The electorate are being given a genuine alternative to Mentalism (or Fantasia in the LibDem case). If they don't want it, then they really don't know what is good (and bad) for them and the country.
wizzer
April 16th, 2010 5:18pm Report this commentCameron was totally inept last night. He was clearly holding back. I have know problem with Cameron getting angry. If he'd been more aggressive I think we would have seen the cracks in Brown's performance.
Bill Rees
April 16th, 2010 5:41pm Report this commentThere were some obvious opportunities that Cameron didn't take. Brown can't keep his spending promises, and it would have been easy for Cameron to point out that he was fantasising by thinking he can.
So we are all a little puzzled by Cameron muzzling himself.
He is either stupid, which is unlikely, or he has a strategy to try to nail Brown in a later debate, which is risky but understandable, because most people would think that the last debate would have the biggest impact.
Cuffleyburgers
April 16th, 2010 5:53pm Report this commentMr Massie - Tiberius and Dale right (and me on a neighbouring thread) - you are wrong.
I agree he should have made points such as rubbishing the labour meme about the NIC reversal taking 6bn out of the economy, but there are two more debates yet, and I suspect he has a strategy to up the temperature each time culminating in a thorough nailing up in the final one.
With so much riding on the outcome of the election and these debates, for the first one I think he was right to play a cautious game and not risk coming over as yah boo sucks.
Beer Moth
April 16th, 2010 6:21pm Report this commentA few here have done more than face that fact for the last couple of years.
Immaterial which of these three non-events wins.
teledu
April 16th, 2010 7:33pm Report this commentRegardless of who "won" or "lost" last night, what is depressing is that none of the three leaders seem to have much nous, honesty or, most of all, integrity.
Beefeater
April 16th, 2010 8:16pm Report this commentThe British may never, ever, ever, again condescend to American politicians, American politics, American voters, or American culture.
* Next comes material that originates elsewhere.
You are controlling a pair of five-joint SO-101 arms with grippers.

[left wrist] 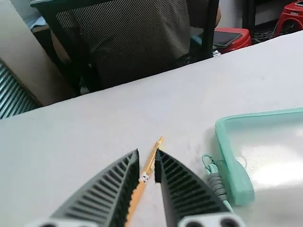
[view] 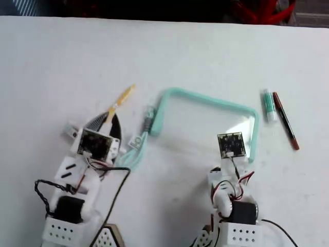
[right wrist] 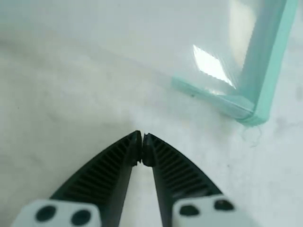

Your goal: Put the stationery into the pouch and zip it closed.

Sarah Palin blows your three little piggies away.
The Mother of democracies is ga-ga.
ndm
April 16th, 2010 9:57pm Report this comment-- The Mother of democracies is ga-ga.
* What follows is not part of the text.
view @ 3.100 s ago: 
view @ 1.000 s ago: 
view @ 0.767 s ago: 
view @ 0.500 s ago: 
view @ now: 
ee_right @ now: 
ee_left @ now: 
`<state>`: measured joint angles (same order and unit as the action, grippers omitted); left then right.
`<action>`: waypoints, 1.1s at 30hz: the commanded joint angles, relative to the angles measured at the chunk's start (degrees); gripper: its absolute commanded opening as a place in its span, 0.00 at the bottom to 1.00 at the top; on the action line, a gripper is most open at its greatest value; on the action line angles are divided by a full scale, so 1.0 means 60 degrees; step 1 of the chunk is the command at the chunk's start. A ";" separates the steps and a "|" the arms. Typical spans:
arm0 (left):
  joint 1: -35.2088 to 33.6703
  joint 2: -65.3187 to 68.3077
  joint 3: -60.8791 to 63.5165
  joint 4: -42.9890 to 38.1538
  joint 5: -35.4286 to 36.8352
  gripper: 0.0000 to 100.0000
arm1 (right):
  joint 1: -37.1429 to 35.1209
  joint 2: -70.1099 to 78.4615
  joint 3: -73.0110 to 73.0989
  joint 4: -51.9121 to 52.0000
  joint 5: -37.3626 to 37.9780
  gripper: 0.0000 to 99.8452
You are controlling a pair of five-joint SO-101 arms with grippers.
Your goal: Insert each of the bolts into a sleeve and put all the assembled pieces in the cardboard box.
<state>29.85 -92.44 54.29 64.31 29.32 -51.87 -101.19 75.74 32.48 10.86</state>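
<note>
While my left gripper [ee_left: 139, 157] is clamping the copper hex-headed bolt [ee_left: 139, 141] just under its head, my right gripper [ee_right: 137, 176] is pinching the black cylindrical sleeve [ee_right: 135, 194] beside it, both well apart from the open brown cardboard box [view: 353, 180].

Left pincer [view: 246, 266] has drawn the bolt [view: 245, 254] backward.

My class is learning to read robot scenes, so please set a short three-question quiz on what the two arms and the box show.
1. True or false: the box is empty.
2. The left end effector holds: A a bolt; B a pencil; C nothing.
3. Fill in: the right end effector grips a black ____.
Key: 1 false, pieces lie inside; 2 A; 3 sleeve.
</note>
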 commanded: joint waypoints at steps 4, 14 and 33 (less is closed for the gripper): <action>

And there I thought Sarah Palin was lady Gaga.
carol42
April 17th, 2010 1:24am Report this commentI listened to it on the radio instead and Cameron came over much better. Brown was his usual loathsome self and Clegg sounded phoney and hysterical at times. I am not a great fan of Cameron but the alternatives are too awful to contemplate. Eternal Lib/Lab governments thanks a proposed measure which is anything but proportional.
paulg
April 17th, 2010 4:30pm Report this commentHe goes after Clegg as Brown is a busted flush. The left are pinning all their hopes on Clegg especially the labour party, which just goes to show how demoralised they are.
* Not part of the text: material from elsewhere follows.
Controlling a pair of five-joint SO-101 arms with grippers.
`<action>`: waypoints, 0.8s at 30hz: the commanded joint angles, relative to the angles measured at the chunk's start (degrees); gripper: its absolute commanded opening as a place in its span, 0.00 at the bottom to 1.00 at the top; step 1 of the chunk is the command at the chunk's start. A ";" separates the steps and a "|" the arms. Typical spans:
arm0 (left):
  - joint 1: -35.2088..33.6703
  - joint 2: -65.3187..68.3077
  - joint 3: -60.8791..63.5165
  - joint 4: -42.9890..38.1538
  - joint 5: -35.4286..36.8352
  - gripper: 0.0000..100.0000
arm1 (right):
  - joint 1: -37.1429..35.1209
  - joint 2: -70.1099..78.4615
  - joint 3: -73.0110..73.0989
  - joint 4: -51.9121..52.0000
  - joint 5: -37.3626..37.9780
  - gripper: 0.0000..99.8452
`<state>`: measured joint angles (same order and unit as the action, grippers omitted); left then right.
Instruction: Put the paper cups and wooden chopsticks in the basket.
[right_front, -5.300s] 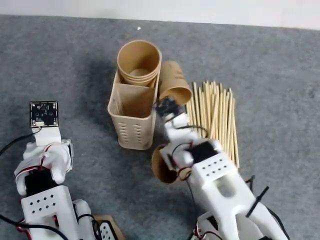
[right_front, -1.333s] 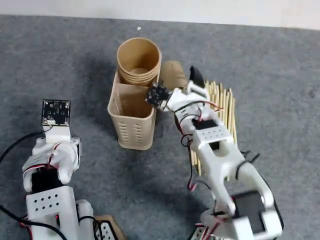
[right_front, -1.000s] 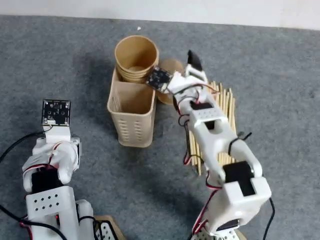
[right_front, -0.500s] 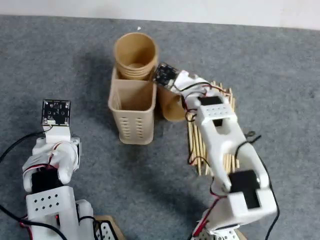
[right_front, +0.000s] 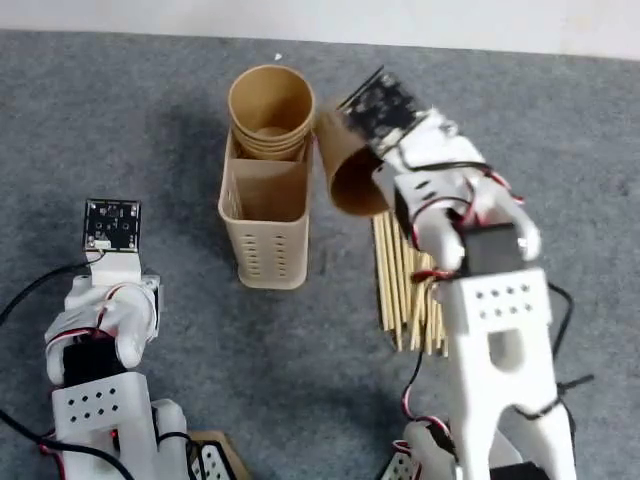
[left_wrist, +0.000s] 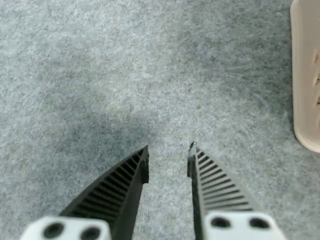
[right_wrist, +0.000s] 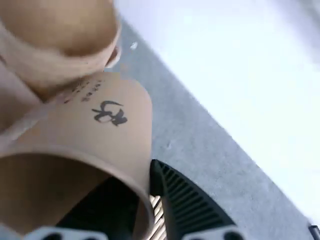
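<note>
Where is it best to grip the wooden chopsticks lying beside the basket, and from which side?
Probably from straight above, jaws closing across a few sticks near their middle. The wooden chopsticks lie flat and side by side on the carpet, so no side gives an opening, and a mid grip should keep them level.

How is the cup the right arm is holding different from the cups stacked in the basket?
The held cup is single; the stacked cups are several nested together. The held cup is tilted, outside the basket, its rim pinched by the right hand; the stacked cups stand upright in the basket's far compartment. Both are the same brown paper.
</note>
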<state>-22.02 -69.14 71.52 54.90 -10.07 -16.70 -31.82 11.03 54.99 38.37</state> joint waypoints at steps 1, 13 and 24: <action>0.92 0.04 -0.31 -0.97 0.70 0.16 | 0.04 -0.66 -14.81 8.22 -7.65 0.01; 0.92 0.04 -0.31 -0.88 0.70 0.16 | -6.64 28.53 -46.20 23.16 -24.53 0.01; 2.42 0.04 -0.31 -0.79 0.70 0.16 | -13.85 44.62 -74.15 39.87 -27.43 0.01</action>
<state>-20.62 -69.14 71.52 54.90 -10.07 -28.75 12.22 -57.01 93.32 11.47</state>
You have to stop seeing the last devate as a negative, the conservatives can flip it around and tar the lib- dems with the same brush as labour.
There is no such thing as lost chances, just different opportunities.
Snowman
April 17th, 2010 7:59pm Report this commentWhatever our Dave, the schoolboy and the dour Scot do, it will be the great unwashed that will shape the outcome, and in it I trust.